From f2f1d279db9654c81131a878cf06381fba9a8d52 Mon Sep 17 00:00:00 2001
From: LegionAtol <alessio.parato@gmail.com>
Date: Thu, 22 Aug 2024 16:34:35 +0200
Subject: [PATCH 1/5] added RL algorithm

---
 doc/guide/guide-control.rst | 39 +++++++++++++++++++++++++++++++++++++
 1 file changed, 39 insertions(+)

diff --git a/doc/guide/guide-control.rst b/doc/guide/guide-control.rst
index b2029cd..6a0f9aa 100644
--- a/doc/guide/guide-control.rst
+++ b/doc/guide/guide-control.rst
@@ -195,6 +195,45 @@ experimental systematic noise, ...) can be done all in one, using this
 algorithm.
 
 
+The RL Algorithm
+================
+Reinforcement Learning (RL) represents a different approach compared to traditional
+quantum control methods, such as GRAPE and CRAB. Instead of relying on gradients or
+prior knowledge of the system, RL uses an agent that autonomously learns to optimize
+control policies by interacting with the quantum environment.
+
+The RL algorithm consists of three main components:
+**Agent**: The RL agent is responsible for making decisions regarding control
+parameters at each time step. The agent observes the current state of the quantum
+system and chooses an action (i.e., a set of control parameters) based on the current policy.
+**Environment**: The environment represents the quantum system that evolves over time.
+The environment is defined by the system's dynamics, which include drift and control Hamiltonians.
+Each action chosen by the agent induces a response in the environment, which manifests as an
+evolution of the system's state. From this, a reward can be derived.
+**Reward**: The reward is a measure of how much the action chosen by the agent brings the
+quantum system closer to the desired objective. In this context, the objective could be the
+preparation of a specific state, state-to-state transfer, or the synthesis of a quantum gate.
+
+Each interaction between the agent and the environment defines a step.
+A sequence of steps forms an episode.The episode ends when certain conditions, such as reaching
+a specific fidelity, are met.
+The reward function is a crucial component of the RL algorithm. It must be designed to
+accurately reflect the objective of the quantum control problem.
+The algorithm will aim to update its policy to maximize the reward obtained during the
+various episodes of training. This highlights the importance of ensuring that the control
+problem's objectives are well encoded in the reward function. For example, in a state-to-state
+transfer problem, the reward might be based on the fidelity between the final state obtained
+and the desired target state. A common choice is:
+.. math:: R(s, a) = 1 - \text{infidelity}(s_{\text{final}}, s_{\text{target}}) - \text{step penalty}
+Here, the step penalty is a small negative value that encourages the agent to reach the objective
+in as few steps as possible.
+
+In QuTiP, the RL environment is modeled as a custom class derived from the gymnasium library.
+This class allows defining the quantum system's dynamics at each step, the actions the agent
+can take, the observation space, and so on. The RL agent can be trained using pre-existing
+policies such as Proximal Policy Optimization (PPO) from the stable_baselines3 library.
+
+
 Optimal Quantum Control in QuTiP
 ================================
 Defining a control problem with QuTiP is very easy.

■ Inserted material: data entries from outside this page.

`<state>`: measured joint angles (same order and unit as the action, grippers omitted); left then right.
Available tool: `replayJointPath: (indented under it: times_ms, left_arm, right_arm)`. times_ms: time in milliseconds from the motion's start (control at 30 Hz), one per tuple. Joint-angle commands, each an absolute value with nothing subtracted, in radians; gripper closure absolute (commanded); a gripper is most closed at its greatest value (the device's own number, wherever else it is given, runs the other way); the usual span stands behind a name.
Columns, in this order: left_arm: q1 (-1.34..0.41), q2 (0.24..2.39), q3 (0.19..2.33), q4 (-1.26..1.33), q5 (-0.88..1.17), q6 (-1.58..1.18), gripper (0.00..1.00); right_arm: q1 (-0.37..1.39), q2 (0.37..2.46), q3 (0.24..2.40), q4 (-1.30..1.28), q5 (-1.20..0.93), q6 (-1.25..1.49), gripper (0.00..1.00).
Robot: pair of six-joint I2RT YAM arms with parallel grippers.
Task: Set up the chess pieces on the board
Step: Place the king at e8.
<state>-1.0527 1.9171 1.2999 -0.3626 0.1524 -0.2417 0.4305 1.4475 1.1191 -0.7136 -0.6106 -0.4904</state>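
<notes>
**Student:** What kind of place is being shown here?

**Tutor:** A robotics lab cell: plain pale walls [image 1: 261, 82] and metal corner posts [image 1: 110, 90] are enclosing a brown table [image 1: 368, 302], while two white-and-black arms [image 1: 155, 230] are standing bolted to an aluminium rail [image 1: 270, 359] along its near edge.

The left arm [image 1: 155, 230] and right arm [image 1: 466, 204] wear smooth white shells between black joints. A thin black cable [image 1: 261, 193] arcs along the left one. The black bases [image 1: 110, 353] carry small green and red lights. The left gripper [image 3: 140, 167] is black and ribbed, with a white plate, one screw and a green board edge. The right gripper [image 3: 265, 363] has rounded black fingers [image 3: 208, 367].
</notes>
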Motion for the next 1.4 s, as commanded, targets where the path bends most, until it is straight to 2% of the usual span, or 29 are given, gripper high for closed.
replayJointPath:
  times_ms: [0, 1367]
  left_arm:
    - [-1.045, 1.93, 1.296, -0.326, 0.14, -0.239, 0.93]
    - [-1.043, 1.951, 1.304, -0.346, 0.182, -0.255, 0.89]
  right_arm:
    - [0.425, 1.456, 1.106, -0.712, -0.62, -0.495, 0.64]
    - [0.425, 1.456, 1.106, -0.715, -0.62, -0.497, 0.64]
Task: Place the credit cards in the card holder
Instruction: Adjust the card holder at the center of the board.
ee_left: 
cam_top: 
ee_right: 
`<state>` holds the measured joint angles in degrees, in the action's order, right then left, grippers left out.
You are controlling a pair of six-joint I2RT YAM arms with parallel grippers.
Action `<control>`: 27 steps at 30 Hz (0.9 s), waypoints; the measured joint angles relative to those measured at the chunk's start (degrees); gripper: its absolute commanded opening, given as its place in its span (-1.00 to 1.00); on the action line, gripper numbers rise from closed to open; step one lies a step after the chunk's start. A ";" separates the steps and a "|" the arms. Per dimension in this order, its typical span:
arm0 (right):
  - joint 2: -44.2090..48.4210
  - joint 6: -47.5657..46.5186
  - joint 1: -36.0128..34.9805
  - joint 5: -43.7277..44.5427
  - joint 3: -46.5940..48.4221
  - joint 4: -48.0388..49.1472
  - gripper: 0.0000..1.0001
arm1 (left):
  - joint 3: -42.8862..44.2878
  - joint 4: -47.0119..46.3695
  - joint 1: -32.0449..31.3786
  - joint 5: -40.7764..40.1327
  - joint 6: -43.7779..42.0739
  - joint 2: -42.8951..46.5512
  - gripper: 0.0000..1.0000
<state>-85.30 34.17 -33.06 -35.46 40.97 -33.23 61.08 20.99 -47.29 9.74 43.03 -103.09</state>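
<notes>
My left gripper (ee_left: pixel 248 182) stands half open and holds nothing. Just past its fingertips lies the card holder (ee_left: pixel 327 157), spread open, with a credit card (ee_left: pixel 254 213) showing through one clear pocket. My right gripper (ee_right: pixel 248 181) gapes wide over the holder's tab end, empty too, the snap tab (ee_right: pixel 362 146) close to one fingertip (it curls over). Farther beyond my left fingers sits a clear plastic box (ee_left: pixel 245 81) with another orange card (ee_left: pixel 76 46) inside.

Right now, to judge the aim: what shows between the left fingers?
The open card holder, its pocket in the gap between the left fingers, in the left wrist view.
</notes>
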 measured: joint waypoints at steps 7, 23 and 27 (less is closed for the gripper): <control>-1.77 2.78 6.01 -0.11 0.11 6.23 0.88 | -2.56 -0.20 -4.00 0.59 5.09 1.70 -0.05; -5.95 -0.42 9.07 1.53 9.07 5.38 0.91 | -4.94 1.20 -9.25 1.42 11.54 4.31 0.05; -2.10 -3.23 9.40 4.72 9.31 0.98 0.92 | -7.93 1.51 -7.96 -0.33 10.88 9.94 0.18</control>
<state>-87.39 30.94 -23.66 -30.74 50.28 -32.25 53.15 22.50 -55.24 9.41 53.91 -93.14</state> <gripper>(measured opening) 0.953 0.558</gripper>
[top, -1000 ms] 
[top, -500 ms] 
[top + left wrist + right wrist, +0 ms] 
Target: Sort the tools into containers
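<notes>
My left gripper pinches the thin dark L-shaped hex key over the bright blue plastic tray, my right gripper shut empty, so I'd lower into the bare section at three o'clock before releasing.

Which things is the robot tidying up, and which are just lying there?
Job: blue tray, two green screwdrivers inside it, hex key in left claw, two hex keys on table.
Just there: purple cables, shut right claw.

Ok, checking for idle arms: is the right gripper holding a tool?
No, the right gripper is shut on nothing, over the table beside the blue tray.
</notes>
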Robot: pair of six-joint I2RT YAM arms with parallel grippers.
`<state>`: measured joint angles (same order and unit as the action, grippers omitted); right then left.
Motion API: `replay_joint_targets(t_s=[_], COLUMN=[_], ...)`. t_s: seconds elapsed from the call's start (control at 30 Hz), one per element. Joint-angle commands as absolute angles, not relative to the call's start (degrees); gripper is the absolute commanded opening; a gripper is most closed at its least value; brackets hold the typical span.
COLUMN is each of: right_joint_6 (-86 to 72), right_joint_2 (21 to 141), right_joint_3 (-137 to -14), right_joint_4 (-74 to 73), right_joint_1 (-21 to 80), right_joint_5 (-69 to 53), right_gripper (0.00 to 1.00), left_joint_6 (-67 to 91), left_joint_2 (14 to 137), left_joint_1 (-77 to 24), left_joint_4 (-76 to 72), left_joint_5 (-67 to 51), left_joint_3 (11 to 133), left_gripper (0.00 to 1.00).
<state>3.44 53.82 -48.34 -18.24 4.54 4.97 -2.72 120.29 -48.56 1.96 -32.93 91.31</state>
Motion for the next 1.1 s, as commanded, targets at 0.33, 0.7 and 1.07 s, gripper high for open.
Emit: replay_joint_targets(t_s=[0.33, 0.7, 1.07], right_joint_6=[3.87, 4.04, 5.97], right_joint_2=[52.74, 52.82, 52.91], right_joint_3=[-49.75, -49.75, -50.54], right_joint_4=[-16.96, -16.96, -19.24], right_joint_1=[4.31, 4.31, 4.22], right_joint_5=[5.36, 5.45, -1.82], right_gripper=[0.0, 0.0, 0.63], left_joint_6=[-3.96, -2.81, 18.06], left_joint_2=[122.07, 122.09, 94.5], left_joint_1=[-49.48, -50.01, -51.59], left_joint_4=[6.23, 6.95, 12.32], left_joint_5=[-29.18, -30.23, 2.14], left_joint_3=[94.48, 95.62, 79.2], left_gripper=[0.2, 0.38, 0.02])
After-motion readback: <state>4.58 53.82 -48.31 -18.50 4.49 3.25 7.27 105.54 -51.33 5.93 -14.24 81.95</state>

From 1fd96626deedf74f9cb6b5bd08b86fd715234496 Mon Sep 17 00:00:00 2001
From: LegionAtol <alessio.parato@gmail.com>
Date: Thu, 22 Aug 2024 16:50:45 +0200
Subject: [PATCH 2/5] rendering update

---
 doc/guide/guide-control.rst | 12 ++++++++----
 1 file changed, 8 insertions(+), 4 deletions(-)

diff --git a/doc/guide/guide-control.rst b/doc/guide/guide-control.rst
index 6a0f9aa..2976fac 100644
--- a/doc/guide/guide-control.rst
+++ b/doc/guide/guide-control.rst
@@ -203,14 +203,15 @@ prior knowledge of the system, RL uses an agent that autonomously learns to opti
 control policies by interacting with the quantum environment.
 
 The RL algorithm consists of three main components:
-**Agent**: The RL agent is responsible for making decisions regarding control
+
+- **Agent**: The RL agent is responsible for making decisions regarding control
 parameters at each time step. The agent observes the current state of the quantum
 system and chooses an action (i.e., a set of control parameters) based on the current policy.
-**Environment**: The environment represents the quantum system that evolves over time.
+- **Environment**: The environment represents the quantum system that evolves over time.
 The environment is defined by the system's dynamics, which include drift and control Hamiltonians.
 Each action chosen by the agent induces a response in the environment, which manifests as an
 evolution of the system's state. From this, a reward can be derived.
-**Reward**: The reward is a measure of how much the action chosen by the agent brings the
+- **Reward**: The reward is a measure of how much the action chosen by the agent brings the
 quantum system closer to the desired objective. In this context, the objective could be the
 preparation of a specific state, state-to-state transfer, or the synthesis of a quantum gate.
 
@@ -224,7 +225,10 @@ various episodes of training. This highlights the importance of ensuring that th
 problem's objectives are well encoded in the reward function. For example, in a state-to-state
 transfer problem, the reward might be based on the fidelity between the final state obtained
 and the desired target state. A common choice is:
-.. math:: R(s, a) = 1 - \text{infidelity}(s_{\text{final}}, s_{\text{target}}) - \text{step penalty}
+.. math:: 
+  
+  R(s, a) = 1 - \text{infidelity}(s_{\text{final}}, s_{\text{target}}) - \text{step penalty}
+
 Here, the step penalty is a small negative value that encourages the agent to reach the objective
 in as few steps as possible.
 

From 0d2df6f701f9dd05187c9d30147f339bc3f738c7 Mon Sep 17 00:00:00 2001
From: LegionAtol <alessio.parato@gmail.com>
Date: Thu, 22 Aug 2024 17:00:17 +0200
Subject: [PATCH 3/5] rendering update

---
 doc/guide/guide-control.rst | 17 ++++++-----------
 1 file changed, 6 insertions(+), 11 deletions(-)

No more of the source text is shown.